She loved colors. Shocked me. I didn't realize until Vee said those words how much I'd come to hate colors over the years. I'd always equated them with bad things—sadness, death, worries, stress, bad grades, feeling like an outcast. It never occurred to me to embrace them, to see them as a gift. Look at what I was able to do—I was able to communicate with a comatose girl because of my colors. That was pretty amazing. Why was Peyton able to love her colors and I wasn't able to love mine?

Vee sniffed again, long and hard.

“Tell her about the rest,” the drummer said softly. He seemed to be the quiet one of the group, but I didn't dare mistake that for weakness. He was still hard as rocks.

“I already told her,” Gibson chimed in, his voice stone.

Vee glanced at him, then back at me.

“She walked out on you,” I said. “And took all her songs with her.”

Vee nodded. “And refused to cut a deal with her dad's friend. She had gotten so weird. Cutting her hair, moving out. She got a new phone so none of us could get ahold of her. She never called anyone on it.”
Not true,
I thought.
She called me.
“She was all of a sudden so paranoid,” Vee
continued. “It was like she knew this was going to happen to her.”

“She did,” I said.

Vee looked startled. “She knew?”

“I think she did. That's why I'm here. She knew, and she tried to call me right before it happened.”

“It doesn't make any sense,” Vee said. “Who would want to hurt Peyton?”

My mind swam. How many times had Dru said those very words? Only now I had no idea if he really meant them, or if they were a cover.

It's not like Peyton's attacker is going to be hanging out at the hospital,
Dru had once said, sarcastically. Though every moment it was looking likelier and likelier that her attacker had been doing just that. The question was, which one of them was it?

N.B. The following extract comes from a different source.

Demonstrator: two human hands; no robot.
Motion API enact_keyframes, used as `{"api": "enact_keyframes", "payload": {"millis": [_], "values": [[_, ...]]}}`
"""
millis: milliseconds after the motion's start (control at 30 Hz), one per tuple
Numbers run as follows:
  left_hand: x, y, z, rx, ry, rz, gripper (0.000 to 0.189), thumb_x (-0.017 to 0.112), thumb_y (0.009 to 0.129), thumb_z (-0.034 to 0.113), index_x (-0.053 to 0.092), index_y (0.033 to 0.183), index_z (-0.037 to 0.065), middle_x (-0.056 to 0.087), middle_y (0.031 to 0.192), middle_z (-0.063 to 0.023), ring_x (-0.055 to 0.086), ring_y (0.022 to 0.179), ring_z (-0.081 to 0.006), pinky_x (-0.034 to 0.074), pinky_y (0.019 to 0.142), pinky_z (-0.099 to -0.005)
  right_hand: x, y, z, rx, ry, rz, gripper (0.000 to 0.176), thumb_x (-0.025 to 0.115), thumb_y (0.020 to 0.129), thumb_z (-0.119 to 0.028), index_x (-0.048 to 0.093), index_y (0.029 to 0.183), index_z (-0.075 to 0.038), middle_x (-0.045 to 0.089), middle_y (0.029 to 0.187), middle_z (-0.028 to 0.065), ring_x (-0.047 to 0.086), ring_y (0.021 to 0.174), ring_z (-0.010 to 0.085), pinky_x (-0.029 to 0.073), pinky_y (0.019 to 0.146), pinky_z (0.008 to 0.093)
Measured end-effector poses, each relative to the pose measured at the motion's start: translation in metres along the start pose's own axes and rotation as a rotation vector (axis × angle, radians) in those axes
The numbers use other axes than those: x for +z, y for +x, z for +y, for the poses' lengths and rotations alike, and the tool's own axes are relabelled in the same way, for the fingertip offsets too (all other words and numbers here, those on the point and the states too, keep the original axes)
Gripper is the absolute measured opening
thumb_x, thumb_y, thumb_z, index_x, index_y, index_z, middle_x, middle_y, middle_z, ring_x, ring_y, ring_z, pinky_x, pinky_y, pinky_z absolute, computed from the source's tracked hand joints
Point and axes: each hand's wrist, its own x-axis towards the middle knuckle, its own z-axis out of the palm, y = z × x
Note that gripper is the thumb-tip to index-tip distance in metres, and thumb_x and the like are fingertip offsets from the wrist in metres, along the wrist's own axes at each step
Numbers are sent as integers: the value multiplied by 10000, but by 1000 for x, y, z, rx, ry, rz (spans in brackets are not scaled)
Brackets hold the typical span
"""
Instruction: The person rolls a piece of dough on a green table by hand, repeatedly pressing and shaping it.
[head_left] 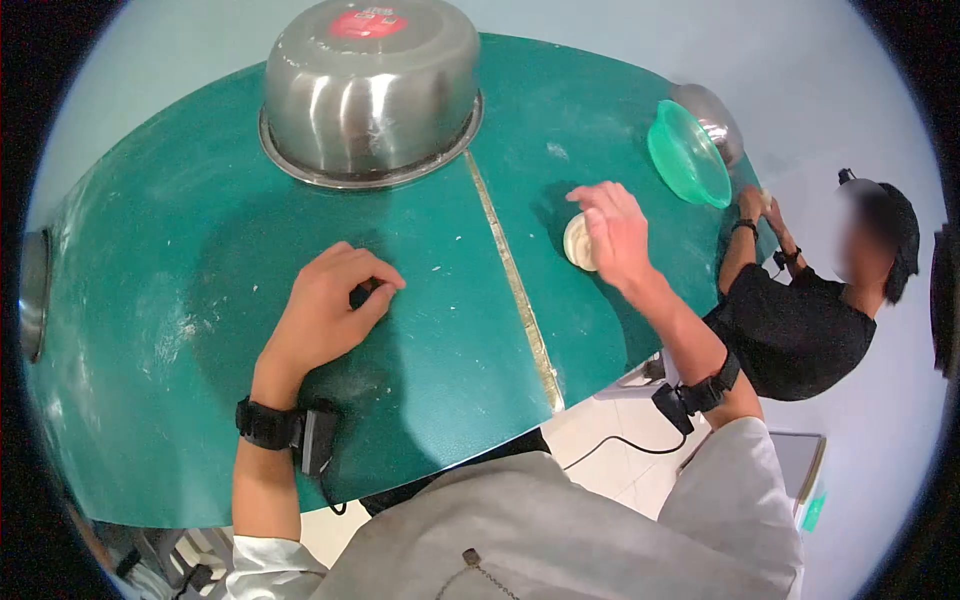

I felt Gibson's eyes bore into the top of my head. I reached over and grabbed Peyton's hand in mine. “Turns out, a lot of people wanted to hurt her,” I said. “Too many to keep track of.”

Viral Fanfare stuck around for a few more minutes. Mostly we sat in silence, only occasionally interrupted by loud sobs from Vee. The girl was taking this very hard.

“We were like sisters,” Vee said, as she stood to go, propped up by the drummer. “She always said I was her third sister.”

“Third sibling,” I corrected.

She shook her head. “No, third sister. Peyton had two sisters. The blond chick who looks just like her, and another one. I never met her or anything, so I assume she's older.”

I froze, my hand gripping Peyton's. Probably if she'd been awake, she would have winced under the pressure.

There was another sister? One that Peyton, Dru, and Luna hadn't mentioned? A secret sister? Was it possible?

They headed for the door, a bundle of leather-clad sadness. I swiveled in my chair.

“Did she say the other sister's name?” I asked.

Vee turned, looking confused. She shook her head. “She only really talked about her a few times.” Her chin crumpled and her lip quivered. “She said something about how they used to watch movies together all the time. They had a favorite. What was it called?”

The drummer shrugged, but Gibson Talley spoke up. “Some Harrison Ford movie.”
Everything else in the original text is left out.